■ **Task prompt**:
Two lines below mark the span: the one containing "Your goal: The" and the one containing "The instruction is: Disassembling". Set down both, plus every line between, exactly as they stand, and nothing else.

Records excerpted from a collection
^^^^

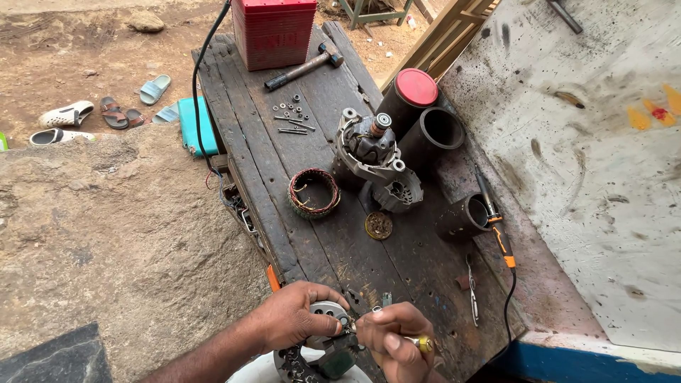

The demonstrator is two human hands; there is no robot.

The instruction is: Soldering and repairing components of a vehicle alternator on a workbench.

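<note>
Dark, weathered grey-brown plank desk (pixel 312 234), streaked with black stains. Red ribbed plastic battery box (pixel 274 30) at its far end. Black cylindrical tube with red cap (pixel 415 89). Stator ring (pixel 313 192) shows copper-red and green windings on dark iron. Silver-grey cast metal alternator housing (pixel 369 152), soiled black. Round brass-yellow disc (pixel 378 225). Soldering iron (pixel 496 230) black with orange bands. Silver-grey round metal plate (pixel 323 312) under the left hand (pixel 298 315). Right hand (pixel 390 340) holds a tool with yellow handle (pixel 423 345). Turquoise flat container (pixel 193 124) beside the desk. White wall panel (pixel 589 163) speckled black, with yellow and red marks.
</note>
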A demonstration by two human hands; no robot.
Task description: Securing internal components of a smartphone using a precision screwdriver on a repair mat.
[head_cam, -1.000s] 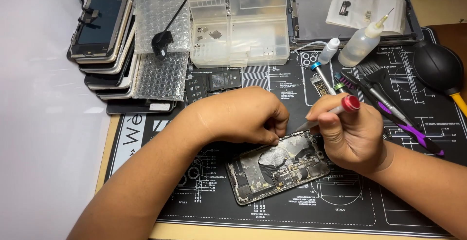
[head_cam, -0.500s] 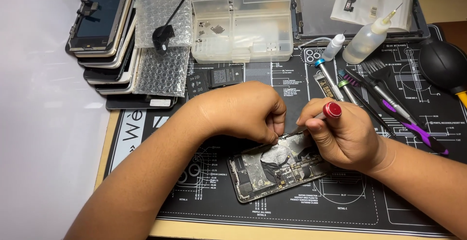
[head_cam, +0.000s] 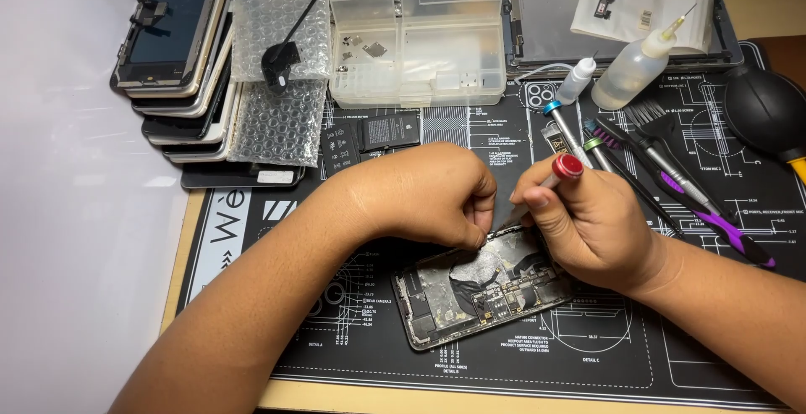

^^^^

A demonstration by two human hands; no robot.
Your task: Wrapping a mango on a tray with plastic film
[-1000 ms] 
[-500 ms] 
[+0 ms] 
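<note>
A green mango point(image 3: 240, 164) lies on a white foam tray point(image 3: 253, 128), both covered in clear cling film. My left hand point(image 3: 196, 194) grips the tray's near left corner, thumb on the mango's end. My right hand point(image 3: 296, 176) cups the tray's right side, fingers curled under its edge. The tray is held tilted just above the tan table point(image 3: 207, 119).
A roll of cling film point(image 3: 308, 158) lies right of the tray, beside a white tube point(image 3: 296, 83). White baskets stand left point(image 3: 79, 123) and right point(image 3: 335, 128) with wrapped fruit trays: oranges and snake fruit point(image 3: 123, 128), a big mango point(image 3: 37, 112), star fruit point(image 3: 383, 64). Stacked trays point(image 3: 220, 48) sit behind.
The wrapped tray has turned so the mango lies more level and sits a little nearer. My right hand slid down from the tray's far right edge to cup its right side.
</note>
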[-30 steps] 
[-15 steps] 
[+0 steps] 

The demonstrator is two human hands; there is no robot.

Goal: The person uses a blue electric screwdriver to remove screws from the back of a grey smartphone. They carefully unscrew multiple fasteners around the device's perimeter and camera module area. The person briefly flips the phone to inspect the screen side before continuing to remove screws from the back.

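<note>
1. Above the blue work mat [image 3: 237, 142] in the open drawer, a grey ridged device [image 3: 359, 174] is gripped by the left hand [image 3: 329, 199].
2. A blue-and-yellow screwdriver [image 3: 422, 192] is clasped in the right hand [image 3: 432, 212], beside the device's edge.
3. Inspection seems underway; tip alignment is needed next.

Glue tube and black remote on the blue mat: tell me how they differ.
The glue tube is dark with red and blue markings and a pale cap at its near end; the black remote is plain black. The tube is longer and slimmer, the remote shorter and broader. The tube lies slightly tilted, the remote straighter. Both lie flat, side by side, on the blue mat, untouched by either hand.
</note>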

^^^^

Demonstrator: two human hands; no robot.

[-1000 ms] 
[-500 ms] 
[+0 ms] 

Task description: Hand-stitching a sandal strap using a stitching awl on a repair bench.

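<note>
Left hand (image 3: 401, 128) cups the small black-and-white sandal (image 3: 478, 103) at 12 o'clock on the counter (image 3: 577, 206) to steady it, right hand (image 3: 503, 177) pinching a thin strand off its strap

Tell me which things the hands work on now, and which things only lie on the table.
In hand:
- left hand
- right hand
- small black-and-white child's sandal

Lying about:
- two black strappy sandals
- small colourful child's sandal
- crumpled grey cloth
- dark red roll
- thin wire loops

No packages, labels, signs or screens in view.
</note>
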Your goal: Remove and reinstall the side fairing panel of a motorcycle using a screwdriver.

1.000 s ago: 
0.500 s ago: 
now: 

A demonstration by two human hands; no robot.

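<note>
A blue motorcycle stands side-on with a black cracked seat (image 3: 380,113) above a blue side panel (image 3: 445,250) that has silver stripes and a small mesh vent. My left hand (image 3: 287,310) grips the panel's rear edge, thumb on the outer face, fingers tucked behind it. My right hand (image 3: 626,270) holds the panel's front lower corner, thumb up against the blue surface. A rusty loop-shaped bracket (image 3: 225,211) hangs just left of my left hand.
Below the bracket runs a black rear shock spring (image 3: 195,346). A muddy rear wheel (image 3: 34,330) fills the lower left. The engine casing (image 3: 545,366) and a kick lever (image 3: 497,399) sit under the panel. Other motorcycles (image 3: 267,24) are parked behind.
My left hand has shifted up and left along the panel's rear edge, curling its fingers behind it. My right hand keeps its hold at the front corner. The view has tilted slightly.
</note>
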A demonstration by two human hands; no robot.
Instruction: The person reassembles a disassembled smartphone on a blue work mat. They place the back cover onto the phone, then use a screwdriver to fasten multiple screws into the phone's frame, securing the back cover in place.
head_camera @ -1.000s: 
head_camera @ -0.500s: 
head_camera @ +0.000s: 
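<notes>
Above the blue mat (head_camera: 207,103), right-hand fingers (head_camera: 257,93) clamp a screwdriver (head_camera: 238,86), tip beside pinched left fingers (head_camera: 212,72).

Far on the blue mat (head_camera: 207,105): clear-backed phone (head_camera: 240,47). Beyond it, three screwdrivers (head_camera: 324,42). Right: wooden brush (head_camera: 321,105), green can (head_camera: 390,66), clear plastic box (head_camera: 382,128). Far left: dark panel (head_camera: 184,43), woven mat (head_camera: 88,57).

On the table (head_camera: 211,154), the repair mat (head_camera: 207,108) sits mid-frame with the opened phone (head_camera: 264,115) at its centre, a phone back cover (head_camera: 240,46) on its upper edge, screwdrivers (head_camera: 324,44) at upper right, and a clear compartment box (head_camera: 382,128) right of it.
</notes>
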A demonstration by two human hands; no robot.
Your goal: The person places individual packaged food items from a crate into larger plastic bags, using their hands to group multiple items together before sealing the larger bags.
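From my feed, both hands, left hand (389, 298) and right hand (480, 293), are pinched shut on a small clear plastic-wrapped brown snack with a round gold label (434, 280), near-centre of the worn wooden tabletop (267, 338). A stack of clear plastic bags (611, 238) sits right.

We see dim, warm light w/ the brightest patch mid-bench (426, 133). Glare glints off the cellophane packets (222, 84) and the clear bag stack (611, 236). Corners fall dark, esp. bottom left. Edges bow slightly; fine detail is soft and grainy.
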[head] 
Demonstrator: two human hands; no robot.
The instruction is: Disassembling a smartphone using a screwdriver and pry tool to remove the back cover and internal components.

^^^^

■ **Response to the task**:
Your goal: The person places individual packaged food items from a crate into larger plastic bags, using their hands to group multiple items together before sealing the larger bags.
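From my feed, both hands, left hand (389, 298) and right hand (480, 293), are pinched shut on a small clear plastic-wrapped brown snack with a round gold label (434, 280), near-centre of the worn wooden tabletop (267, 338). A stack of clear plastic bags (611, 238) sits right.

We see dim, warm light w/ the brightest patch mid-bench (426, 133). Glare glints off the cellophane packets (222, 84) and the clear bag stack (611, 236). Corners fall dark, esp. bottom left. Edges bow slightly; fine detail is soft and grainy.
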[head] 
Demonstrator: two human hands; no robot.
The instruction is: Disassembling a smartphone using a screwdriver and pry tool to remove the back cover and internal components.

This exercise has now been completed.